Polícia do imobiliário sem meios para travar fraudes

Polícia do imobiliário sem meios para travar fraudes

A polícia do setor imobiliário, a quem cabe vigiar as mediadoras, tem apenas 35 técnicos para ações de fiscalização e inspeção para um universo de 6757 mediadoras imobiliárias registadas.

O Instituto dos Mercados Públicos do Imobiliário e da Construção (IMPIC) tem, entre as suas funções de supervisão, que identificar suspeitas de branqueamento de capitais no setor e lidar com eventuais denúncias. As mediadoras são obrigadas a comunicar a este supervisor as transações imobiliárias. De fora fica uma fatia de mais de 30% do mercado que abrange negócios imobiliários sem intermediação.

Desde 2015, o IMPIC só comunicou 12 casos de suspeita de branqueamento no setor à Unidade de Informação Financeira da Polícia Judiciária e ao DCIAP. O crime é punível com pena de prisão de dois a 12 anos.

Em quatro anos, o IMPIC fiscalizou 2321 entidades em matéria de branqueamento de capitais e instaurou 1493 processos de contraordenação às promotoras e mediadoras imobiliárias. As coimas aplicadas somaram 352 250 euros.

Risco de crime é elevado

Relatórios sobre branqueamento de capitais têm alertado para o facto de haver vulnerabilidades em Portugal, nomeadamente no setor imobiliário. "Não há praticamente reporte de suspeitas de operações de branqueamento no setor em Portugal. Quer dizer que não há crime? Não acreditamos. Não há é reporte de suspeitas sobre essas operações", disse Pedro Subtil, investigador de fraude da consultora EY.

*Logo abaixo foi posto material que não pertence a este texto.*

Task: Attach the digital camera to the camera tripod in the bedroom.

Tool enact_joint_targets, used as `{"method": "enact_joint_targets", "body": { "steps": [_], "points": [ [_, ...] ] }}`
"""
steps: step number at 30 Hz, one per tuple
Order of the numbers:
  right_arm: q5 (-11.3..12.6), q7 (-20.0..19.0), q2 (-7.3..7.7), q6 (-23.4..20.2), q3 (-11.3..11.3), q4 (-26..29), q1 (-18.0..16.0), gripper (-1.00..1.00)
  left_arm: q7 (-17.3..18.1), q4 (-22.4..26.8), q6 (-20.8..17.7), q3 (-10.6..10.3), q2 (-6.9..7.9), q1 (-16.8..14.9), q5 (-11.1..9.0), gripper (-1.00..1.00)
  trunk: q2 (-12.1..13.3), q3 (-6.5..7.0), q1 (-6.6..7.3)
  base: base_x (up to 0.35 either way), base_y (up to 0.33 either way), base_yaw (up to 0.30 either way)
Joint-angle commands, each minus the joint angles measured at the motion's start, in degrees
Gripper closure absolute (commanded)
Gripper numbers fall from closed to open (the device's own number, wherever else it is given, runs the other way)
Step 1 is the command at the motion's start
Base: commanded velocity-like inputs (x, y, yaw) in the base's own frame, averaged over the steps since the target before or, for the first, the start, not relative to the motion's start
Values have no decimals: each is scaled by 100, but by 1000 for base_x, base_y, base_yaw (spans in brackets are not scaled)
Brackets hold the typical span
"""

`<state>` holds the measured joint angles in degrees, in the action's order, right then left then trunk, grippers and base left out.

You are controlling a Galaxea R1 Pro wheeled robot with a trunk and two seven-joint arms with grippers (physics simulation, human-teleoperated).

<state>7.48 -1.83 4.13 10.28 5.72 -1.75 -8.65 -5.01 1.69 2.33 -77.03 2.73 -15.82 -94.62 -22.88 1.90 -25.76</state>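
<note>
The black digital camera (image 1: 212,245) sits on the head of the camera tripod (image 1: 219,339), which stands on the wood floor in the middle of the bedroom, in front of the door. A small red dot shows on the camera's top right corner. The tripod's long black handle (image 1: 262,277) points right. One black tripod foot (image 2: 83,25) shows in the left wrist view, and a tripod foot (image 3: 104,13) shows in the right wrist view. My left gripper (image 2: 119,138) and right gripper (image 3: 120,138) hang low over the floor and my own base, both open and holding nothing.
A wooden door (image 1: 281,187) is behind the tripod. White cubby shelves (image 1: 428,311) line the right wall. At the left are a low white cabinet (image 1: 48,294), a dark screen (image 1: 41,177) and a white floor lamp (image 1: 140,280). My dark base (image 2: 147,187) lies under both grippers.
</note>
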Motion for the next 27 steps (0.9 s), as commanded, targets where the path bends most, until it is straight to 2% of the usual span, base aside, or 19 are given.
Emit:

As multas para as mediadoras que não cumpram os deveres legais junto do IMPIC podem chegar aos 500 mil euros.

Novas regras insuficientes

A nível nacional, a Comissão de Coordenação das Políticas de Prevenção e Combate ao Branqueamento de Capitais e ao Financiamento do Terrorismo, presidida pelo secretário de Estado dos Assuntos Fiscais, Mendonça Mendes, coordena as respostas a estes crimes.

Ontem, a EY divulgou o primeiro estudo sobre branqueamento de capitais em Portugal, em parceria com a Polícia Judiciária (ver texto ao lado).

A 26 de junho, entram em vigor novas regras que apertam o cerco ao setor. O próprio IMPIC está a ultimar um protocolo com o Ministério das Finanças para aceder aos dados da Autoridade Tributária sobre transações imobiliárias não intermediadas. "O objetivo é haver maior controlo das operações", disse António Pires de Andrade, presidente do IMPIC.

"O setor imobiliário português vale quase 30 mil milhões de euros. Mais de 30% não é regulado. São negócios que não envolvem mediadores", feitos entre particulares ou com a mediação de advogados e consultoras, disse Luís Lima, presidente da associação imobiliária APEMIP. Para Pedro Subtil, "a nova regulação não é suficiente mas é necessária".